15 de Outubro de 2008 - 17h28 - Última modificação em 15 de Outubro de 2008 - 17h35
Bancários querem reabrir negociações, afirma diretor da Contraf/CUT
Da Agência Brasil
Brasília - O diretor da Confederação Nacional dos Trabalhadores no Ramo Financeiro (Contraf), filiada à Central Única de Trabalhadores (CUT), Marcel Barros, coordenador da comissão de empresa dos funcionários do Banco do Brasil, avaliou como "muito ruim" a proposta enviada pelos bancos para o fim da greve dos bancários.
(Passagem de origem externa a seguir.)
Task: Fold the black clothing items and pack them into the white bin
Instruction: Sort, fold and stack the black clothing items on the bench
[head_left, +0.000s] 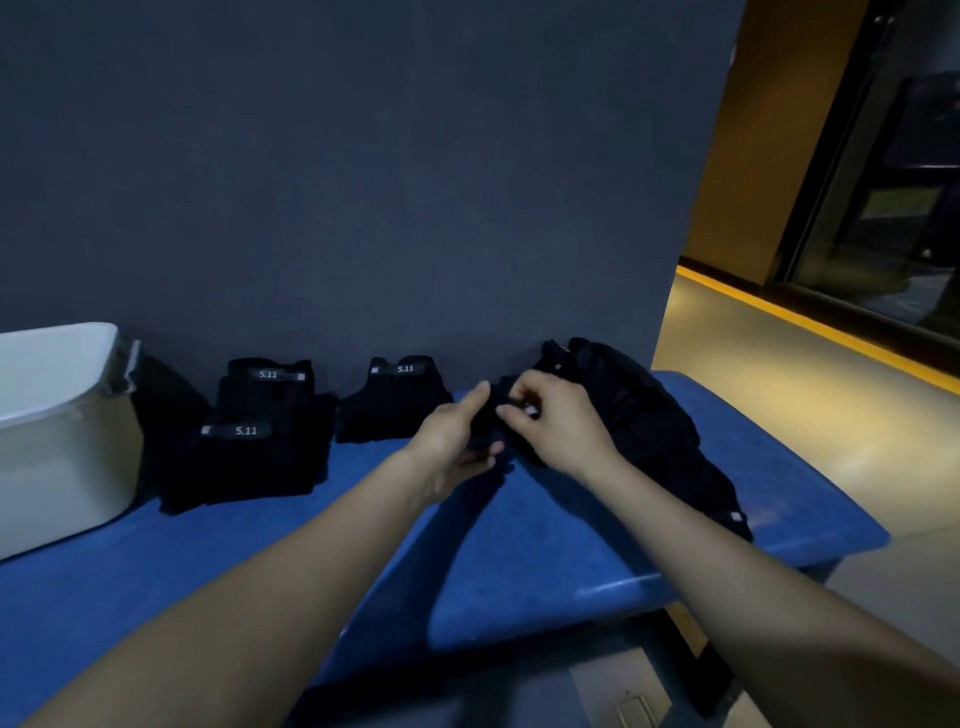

Barros fez essa afirmação em entrevista hoje (15) à Rádio Nacional. Ele destacou a necessidade de os representantes dos bancos se sensibilizarem com a situação dos trabalhadores do setor e apresentarem uma nova proposta para que os bancários voltem ao trabalho.
Segundo Marcel Barros, os índices de reajuste propostos pelos bancos praticamente não têm aumento real, enquanto algumas categorias, que têm mais dificuldades, como os metalúrgicos, tiveram aumento real da ordem de 4% a 5%. A Fenaban propõe aumento de 0,35%. Os bancários pedem aumento de 5% sobre a inflação medida no período, que foi de 7%. Para Barros, “bancos com rentabilidade da ordem de 30% têm condições de atender a esse aumento”.
Outra questão é a participação nos lucros. Segundo o diretor, os bancos apresentaram um modelo de participação nos lucros que pagaria menos do que a quantia paga no ano passado, enquanto o lucro dos bancos cresceu.
Com a internet e o atendimento através de correios e lotéricas, os clientes dos bancos não sentem diretamente a greve. A maioria dos aposentados, que retirava o dinheiro direto no caixa, já possui os cartões da previdência e usa os caixas eletrônicos. Para Marcel, as máquinas não substituem o bancário, que tem o papel de orientar os clientes, e a greve prejudica a população de baixa renda, “o público que necessita do trabalho bancário, que são as pessoas de menor renda, é prejudicado. Os bancos querem os pobres longe das agências”, disse o sindicalista.
Marcel Barros destacou que a categoria tem piso salarial entre R$ 921,00 (na rede privada) R$ 1.244,00 (na Caixa Econômica Federal), além de sofrer com doenças geradas pelo estresse.
Os bancários estão obedecendo à lei de greve, de manter 30% dos trabalhadores exercendo suas funções, segundo o diretor da Contraf/CUT. Além dos auto-atendimentos, da internet, lotéricas e correios, há algumas agências abertas e funcionários que abastecem os terminais.